Notre association Agir Pour Clamart a pour objet de défendre les intérêts des habitants de Clamart, le service public, la qualité de vie de la commune et de formuler des propositions politiques et citoyennes afin d’y parvenir.

Depuis le changement de municipalité en mars 2014 et l’implantation d’un système généralisé de vidéosurveillance, notre association s’est interrogée sur son intérêt, son coût pour les finances municipales, ses effets sur les libertés publiques et individuelles.

N’ayant pas été entendus et en l’absence de réponse de la municipalité, nous avons ensuite proposé la création d’un conseil de surveillance de la vidéosurveillance, composé d’élu-e-s de la majorité et de l’opposition de représentants des associations de commerçants, de locataires des organismes HLM, d’association de défense et de protection des droits de l’homme. Vainement.

Dans le même temps, nous nous sommes inquiétés du fonctionnement de la police municipale après avoir été saisis par de nombreux Clamartois des conditions d’intervention de ces escouades. Le Défenseur des droits lui-même procèderait depuis ce début d’année à des auditions à Clamart.

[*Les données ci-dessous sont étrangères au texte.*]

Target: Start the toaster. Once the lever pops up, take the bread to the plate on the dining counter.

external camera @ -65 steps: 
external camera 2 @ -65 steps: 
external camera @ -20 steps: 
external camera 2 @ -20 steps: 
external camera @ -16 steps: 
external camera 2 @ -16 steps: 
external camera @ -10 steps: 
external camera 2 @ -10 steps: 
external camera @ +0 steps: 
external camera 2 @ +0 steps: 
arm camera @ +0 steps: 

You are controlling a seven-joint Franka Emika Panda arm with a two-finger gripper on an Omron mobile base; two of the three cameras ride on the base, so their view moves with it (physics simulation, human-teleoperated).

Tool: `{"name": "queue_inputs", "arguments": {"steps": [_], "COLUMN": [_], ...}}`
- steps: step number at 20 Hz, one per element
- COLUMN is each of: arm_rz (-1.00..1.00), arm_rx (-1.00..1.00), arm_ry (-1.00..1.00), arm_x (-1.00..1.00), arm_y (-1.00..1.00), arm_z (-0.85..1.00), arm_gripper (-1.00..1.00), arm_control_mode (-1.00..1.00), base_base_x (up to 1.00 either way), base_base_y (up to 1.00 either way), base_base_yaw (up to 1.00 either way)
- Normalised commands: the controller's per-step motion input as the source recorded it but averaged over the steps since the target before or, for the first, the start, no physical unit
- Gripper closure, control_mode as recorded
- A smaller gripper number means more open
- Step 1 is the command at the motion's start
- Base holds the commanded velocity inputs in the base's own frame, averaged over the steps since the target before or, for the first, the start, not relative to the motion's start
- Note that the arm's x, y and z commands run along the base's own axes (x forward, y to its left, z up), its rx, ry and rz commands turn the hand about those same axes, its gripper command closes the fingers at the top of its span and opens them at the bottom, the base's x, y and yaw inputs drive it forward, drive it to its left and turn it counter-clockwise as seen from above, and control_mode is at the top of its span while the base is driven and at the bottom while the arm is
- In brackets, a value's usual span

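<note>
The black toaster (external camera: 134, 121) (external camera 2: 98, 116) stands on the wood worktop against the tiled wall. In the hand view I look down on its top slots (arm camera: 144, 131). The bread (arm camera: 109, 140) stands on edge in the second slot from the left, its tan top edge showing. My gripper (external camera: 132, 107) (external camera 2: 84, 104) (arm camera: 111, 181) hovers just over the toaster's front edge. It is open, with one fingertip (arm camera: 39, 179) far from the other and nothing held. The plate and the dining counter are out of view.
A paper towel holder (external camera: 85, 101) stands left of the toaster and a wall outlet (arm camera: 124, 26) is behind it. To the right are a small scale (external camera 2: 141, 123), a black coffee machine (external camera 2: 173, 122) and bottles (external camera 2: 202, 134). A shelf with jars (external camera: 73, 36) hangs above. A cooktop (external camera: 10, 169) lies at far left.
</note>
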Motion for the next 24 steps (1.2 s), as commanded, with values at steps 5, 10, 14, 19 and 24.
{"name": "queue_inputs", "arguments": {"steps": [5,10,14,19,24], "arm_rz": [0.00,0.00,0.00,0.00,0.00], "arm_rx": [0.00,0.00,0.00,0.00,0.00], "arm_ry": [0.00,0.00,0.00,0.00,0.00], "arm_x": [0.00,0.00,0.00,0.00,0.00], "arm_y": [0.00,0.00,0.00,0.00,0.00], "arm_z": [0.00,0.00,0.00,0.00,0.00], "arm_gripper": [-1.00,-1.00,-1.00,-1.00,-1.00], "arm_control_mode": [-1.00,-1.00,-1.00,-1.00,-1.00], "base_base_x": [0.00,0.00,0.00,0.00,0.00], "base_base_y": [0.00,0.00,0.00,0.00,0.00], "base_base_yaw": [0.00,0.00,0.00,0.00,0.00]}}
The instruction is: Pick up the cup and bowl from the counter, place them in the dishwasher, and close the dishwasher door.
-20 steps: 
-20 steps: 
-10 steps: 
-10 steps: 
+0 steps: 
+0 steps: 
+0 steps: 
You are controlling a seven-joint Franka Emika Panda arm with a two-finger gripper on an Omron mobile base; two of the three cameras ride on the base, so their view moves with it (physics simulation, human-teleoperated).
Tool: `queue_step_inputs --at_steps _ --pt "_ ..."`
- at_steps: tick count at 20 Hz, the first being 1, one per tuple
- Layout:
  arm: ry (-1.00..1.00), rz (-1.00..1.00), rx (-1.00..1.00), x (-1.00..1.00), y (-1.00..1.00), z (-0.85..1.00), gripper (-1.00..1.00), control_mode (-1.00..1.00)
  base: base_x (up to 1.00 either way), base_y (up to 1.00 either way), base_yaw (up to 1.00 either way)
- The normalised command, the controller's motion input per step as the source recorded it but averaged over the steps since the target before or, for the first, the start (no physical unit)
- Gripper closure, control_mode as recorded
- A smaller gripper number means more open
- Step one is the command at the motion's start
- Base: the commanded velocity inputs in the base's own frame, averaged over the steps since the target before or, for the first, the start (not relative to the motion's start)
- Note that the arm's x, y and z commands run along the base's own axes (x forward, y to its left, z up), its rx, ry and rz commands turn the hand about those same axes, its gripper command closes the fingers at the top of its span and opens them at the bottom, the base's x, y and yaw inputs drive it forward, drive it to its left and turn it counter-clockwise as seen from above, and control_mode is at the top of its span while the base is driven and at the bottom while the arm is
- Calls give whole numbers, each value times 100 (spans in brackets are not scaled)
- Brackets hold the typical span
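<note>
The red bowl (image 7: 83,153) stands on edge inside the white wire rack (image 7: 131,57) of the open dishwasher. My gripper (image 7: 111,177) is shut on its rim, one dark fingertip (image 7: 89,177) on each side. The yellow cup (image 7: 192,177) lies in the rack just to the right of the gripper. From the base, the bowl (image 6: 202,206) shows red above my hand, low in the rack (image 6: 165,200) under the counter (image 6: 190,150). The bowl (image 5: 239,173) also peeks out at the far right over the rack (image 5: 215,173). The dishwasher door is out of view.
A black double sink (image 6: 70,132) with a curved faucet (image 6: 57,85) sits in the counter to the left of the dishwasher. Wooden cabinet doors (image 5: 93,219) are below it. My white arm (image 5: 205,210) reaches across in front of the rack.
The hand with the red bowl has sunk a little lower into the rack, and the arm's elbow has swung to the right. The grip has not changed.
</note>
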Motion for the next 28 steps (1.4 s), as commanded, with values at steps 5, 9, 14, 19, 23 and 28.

Aujourd’hui, le sociologue Laurent MUCCHIELLI, spécialiste des questions de sécurité, révèle dans un ouvrage (« Vous êtes filmés ! Enquête sur le bluff de la vidéosurveillance » Armand Colin) l’inefficacité relative, et le coût exorbitant de la vidéosurveillance.

https://www.mediapart.fr/journal/france/100518/la-videosurveillance-ne-sert-presque-rien

Il nous semble nécessaire alors d’engager sur Clamart une enquête similaire pour déterminer précisément l’intérêt de ce dispositif, sa portée, son coût réel et ses effets sur les finances communales, son articulation avec les autres politiques de prévention sur le territoire de la ville de Clamart.

Nous demandons donc à l’actuel maire de Clamart de créer une mission d’information et dévaluation de ce service de vidéosurveillance et, plus largement, du service de la police municipale.

A défaut d’action de l’édile, nous souhaitons que l’ensemble des conseillères municipales et conseillers municipaux de bonne volonté demandent la création de cette commission, comme le leur permet la loi. L’article L. 2121-22-1 du CGCT prévoit en effet l’obligation pour le conseil municipal d’une commune de 50 000 habitants, saisi par un sixième de ses membres de créer « une mission d’information et d’évaluation, chargée de recueillir des éléments d’information sur une question d’intérêt communal ou de procéder à l’évaluation d’un service communal ».

A Clamart, il suffirait donc que 8 élu-e-s, sachant que le conseil municipal compte 9 élus de l’opposition, pour obtenir l’installation d’une telle commission.